I think, with Netfilter many things look well
structured but I'm not sure for the ICMP_FRAG_NEEDED
generation. The packet restoring must be avoided, if
possible, if it involves changes in the protocol data, i.e.
not very good for masq apps. I assume this is not planned
in the 2.3 world without masq apps.
> > I think we have to make two changes:
> >
> > - ip_vs_dr_xmit(): check mtu and reply
> >
> > - ip_fw_unmasq_icmp(): we must put only our out_get() check,
> > there is no reason for the in_get() check (nothing is
> > changed before ip_forward in the masq direction).
> >
>
> Yup, we must do the two changes. However, for external_MTU < internal_MTU
> in VS/NAT, the ICMP_FRAG_NEEDED will be sent before mangling the packets,
> so there is no need to do in_get() check, but I am not sure whether other
> ICMP messages will be sent to the real server after the packet is mangled.
>
> Anyway, I don't think that it hurts if we add in_get checking in
> ip_fw_unmasq_masq for VS/NAT.
OK, add in_get(). I'm not sure too because may be
the data can be extended one day which can again return us
to the problem. But now this is not handled from the kernel
after ip_fw_masquerade and I think in_get is not needed. I
can't see how the packet can be mangled before ip_forward,
the mtu check is before ip_fw_masquerade. If the packet is
changed it can't be from LVS (we raise IPSKB_MASQUERADED). I
have to check it because there is a possible speed problem
here. I'm not sure what will be the rate of these
generations. I'm not sure if some MASQ patches will not
break LVS, so better to add in_get, we will see the results.
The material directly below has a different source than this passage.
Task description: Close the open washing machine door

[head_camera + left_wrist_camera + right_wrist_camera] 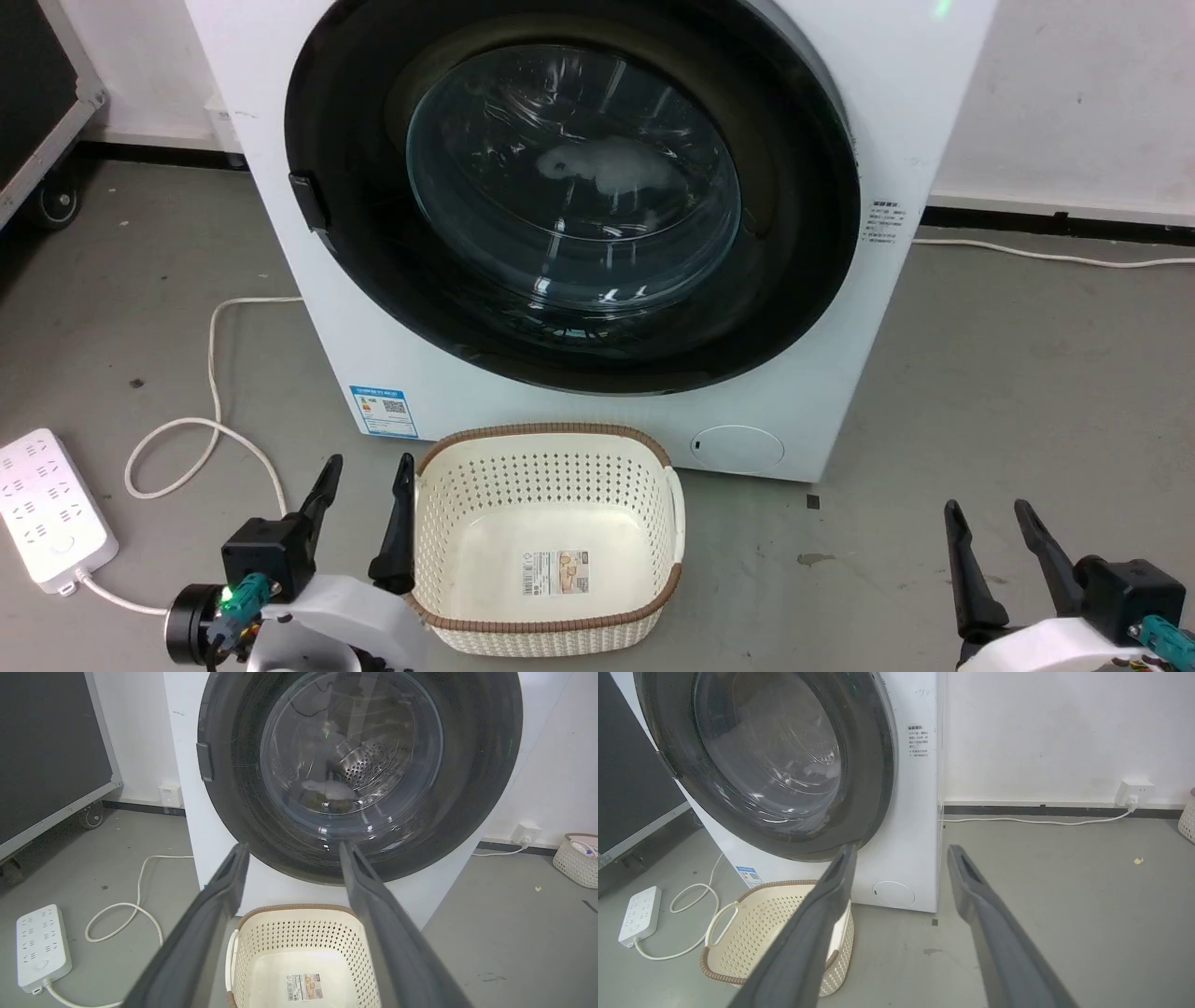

At least, this setup is not common.
May be this problem doesn't look big for the net
folks, I'm not sure.
I think, we have to answer these questions for 2.3:
- should we use header restoring or not. It must be planned
with the masq apps support if any, i.e. whether the data
will be changed too. It is very difficult to restore data.
For the header it is easy.
- how can we call each hook from PRE_ROUTING to revert its
header or data changes if each this hook returns NF_ACCEPT
instead of NF_STOLEN. It is not possible.
The result:
- don't try to restore header from icmp_send
- if something is changed the hook must return NF_STOLEN
and process the packet: routing, mtu check, mangling and
forwarding
- return ICMP_FRAG_NEEDED before mangling. Here is the
problem (not for LVS), we must know the output device mtu
before mangling. But the kernels call ip_forward() when
the packets are ready to send, i.e. after mangling without a
way to restore them.
At least, these thoughts don't correspond with the
current packet filter hooks and the packet forwarding.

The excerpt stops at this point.